Crosstalk between the estrogen receptor and the HER tyrosine kinase receptor family: molecular mechanism and clinical implications for endocrine therapy resistance

Abstract

Breast cancer evolution and tumor progression are governed by the complex interactions between steroid receptor [estrogen receptor (ER) and progesterone receptor] and growth factor receptor signaling. In recent years, the field of cancer therapy has witnessed the emergence of multiple strategies targeting these specific cancer pathways and key molecules (ER and growth factor receptors) to arrest tumor growth and achieve tumor eradication; treatment success, however, has varied and both de novo (up front) and acquired resistance have proven a challenge. Recent studies of ER biology have revealed new insights into ER action in breast cancer and have highlighted the role of an intimate crosstalk between the ER and HER family signaling pathways as a fundamental contributor to the development of resistance to endocrine therapies against the ER pathway. The aim of this review article is to summarize the current knowledge on mechanisms of resistance of breast cancer cells to endocrine therapies due to the crosstalk between the ER and the HER growth factor receptor signaling pathways and to explore new available therapeutic strategies that could prolong duration of response and circumvent endocrine resistant tumor growth.

Figure 1

Nuclear genomic ER activity. ER, in its classical action (A), directly binds to DNA sequences called estrogen response elements (EREs) residing in the promoter region of target genes, and by recruiting coregulatory proteins regulates gene transcription. Estrogen (E2)-bound ER generally recruits coactivator (CoA) complexes to induce gene transcription, whereas estrogen antagonists such as tamoxifen (Tam) mostly lead to ER association with corepressor (CoR) complexes, thereby turning off gene transcription.
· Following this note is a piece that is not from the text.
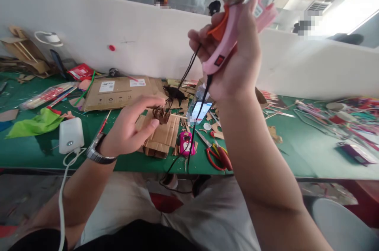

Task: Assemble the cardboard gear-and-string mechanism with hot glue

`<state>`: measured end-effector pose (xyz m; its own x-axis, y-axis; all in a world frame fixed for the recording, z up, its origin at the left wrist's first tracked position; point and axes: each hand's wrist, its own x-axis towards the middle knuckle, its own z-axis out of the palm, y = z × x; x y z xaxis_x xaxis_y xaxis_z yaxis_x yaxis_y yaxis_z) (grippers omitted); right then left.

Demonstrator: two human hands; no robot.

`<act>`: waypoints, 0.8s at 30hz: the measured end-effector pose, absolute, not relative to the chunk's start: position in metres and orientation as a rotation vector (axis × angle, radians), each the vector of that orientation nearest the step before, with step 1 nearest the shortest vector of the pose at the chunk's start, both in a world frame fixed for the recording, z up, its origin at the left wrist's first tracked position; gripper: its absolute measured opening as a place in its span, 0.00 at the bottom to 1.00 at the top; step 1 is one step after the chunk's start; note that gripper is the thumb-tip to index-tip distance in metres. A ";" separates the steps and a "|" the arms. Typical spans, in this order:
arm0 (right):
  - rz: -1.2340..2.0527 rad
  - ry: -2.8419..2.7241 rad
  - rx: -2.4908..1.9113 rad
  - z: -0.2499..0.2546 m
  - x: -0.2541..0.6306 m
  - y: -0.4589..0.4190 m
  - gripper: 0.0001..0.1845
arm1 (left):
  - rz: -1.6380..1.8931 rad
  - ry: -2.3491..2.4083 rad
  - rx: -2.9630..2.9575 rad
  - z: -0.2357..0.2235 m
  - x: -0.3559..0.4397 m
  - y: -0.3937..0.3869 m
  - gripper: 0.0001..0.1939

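High in front of me, my right hand [244, 55] is wrapped round the handle of a pink hot glue gun [220, 51]. The gun has an orange trigger and a red switch, and its upper part looks stained and crusted. A black cord hangs from its handle towards the table. Lower on the left, my left hand [128, 126] has its thumb and fingers curved round a small brown piece [162, 116] with upright prongs. That piece is over a small cardboard box [158, 138] on the green table; whether it is attached cannot be made out.
Right of the box lie a pink toy-like device [186, 144], red-handled scissors [211, 154] and a lit phone [201, 112]. A white power bank [71, 135] with a cable is near my left wrist. Behind them are flattened cardboard [118, 95] and a white partition [89, 29].
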<state>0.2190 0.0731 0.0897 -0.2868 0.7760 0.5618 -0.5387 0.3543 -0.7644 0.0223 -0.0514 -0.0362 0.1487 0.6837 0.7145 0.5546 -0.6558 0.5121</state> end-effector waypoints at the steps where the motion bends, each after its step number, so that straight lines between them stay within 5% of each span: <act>1: 1.285 -1.363 -0.258 0.092 0.217 0.080 0.14 | 1.509 1.286 2.283 -0.036 0.022 -0.048 0.24; 6: 1.171 -1.397 -0.322 0.098 0.210 0.108 0.13 | 1.295 1.617 2.377 -0.036 0.025 -0.039 0.29; 15: 1.197 -1.302 -0.243 0.107 0.221 0.111 0.17 | 1.200 1.662 2.454 -0.039 0.025 -0.036 0.13; 24: 1.095 -1.373 -0.289 0.121 0.227 0.083 0.22 | 1.379 1.583 2.380 -0.040 0.025 -0.040 0.10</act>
In its nonclassical action (B), ER regulates gene transcription via protein-protein interaction (e.g., with Fos/Jun family members) that tether ER to DNA sites responsive to other transcription factors such as AP-1. Together, all of these nuclear ER genomic activities also are called nuclear-initiated steroid signaling (NISS).

Figure 2

Integration of genomic and nongenomic/rapid ER signaling and its crosstalk with growth factor receptor and cell kinase pathways in endocrine resistance: a working model. The ligand estrogen (E2) induces genomic ER activity in the nucleus (N), which results in increased gene transcription, including important genes in the growth factor receptor pathways. The SERM tamoxifen (Tam) antagonizes this activity. However, both estrogen and tamoxifen can turn on nongenomic signaling acting on ER that resides at the membrane (M) and/or cytoplasm (a signaling mode also known as membrane-initiated steroid signaling, or MISS). This induction, in turn, through multiple interactions with signaling intermediate molecules such as Shc and MNAR, can activate growth factor (GF) tyrosine kinase receptors (TKRs), such as EGFR and HER2, and the IGFR and cellular kinases such as c-Src. Cytoplasmic signaling molecules such as metastasis-associated gene 1 (MTA1) can increase this non-nuclear fraction of ER. The interaction between membrane/cytoplasmic ER and TKRs turns on the TKR pathways and their downstream kinases, e.g., p42/44 MAPK and AKT. Other potential MISS activity involves the activation, either directly or indirectly, of G protein (GP)-coupled receptors (GPCRs), which can then trigger various signaling processes including the activation of c-Src and MMPs and subsequent cleavage and release of HB-EGF. The HB-EGF can then stimulate and activate the EGFR/2 signaling pathway. TKR-induced kinases phosphorylate (P) nuclear ER and its coactivators (CoA) as well as other transcription factors (TF), thus potentiating genomic ER activity, which results in enhanced gene expression including genes in the TKR pathways. These gene products in turn further augment GF-TKR signaling, thus completing the cooperative cycle between the two activities of ER and their crosstalk with the growth factor receptor and cellular kinase pathways. In the presence of excessive TKR signaling, such as in HER2-overexpressing tumors, the nongenomic rapid ER action may become more prominent. The resulting activation of downstream kinases can lead to endocrine resistance by modifying the activity of various transcription factors and/or negating the inhibitory effects of tamoxifen on nuclear ER. PKA, Protein kinase A.

Figure 3

Kaplan-Meier curves for disease-free survival (DFS) in tamoxifen-treated patients according to the HER family receptor and PgR status. Among tamoxifen-treated patients with ER+/PR+ tumors, neither EGFR (HER1) nor HER2 had a significant effect on DFS, although there was a suggestion of a trend in HER2-positive tumors. In contrast, among patients whose tumors were ER+/PR−, both EGFR and HER2 expression were associated with significantly poorer DFS (for HER-1, HR = 2.4, 95% CI = 1.0 to 5.4, P = 0.04; and for HER2, HR = 2.6, 95% CI = 1.1 to 6.0, P = 0.03). [Adapted with permission of Oxford University Press from Arpino et al. (147).]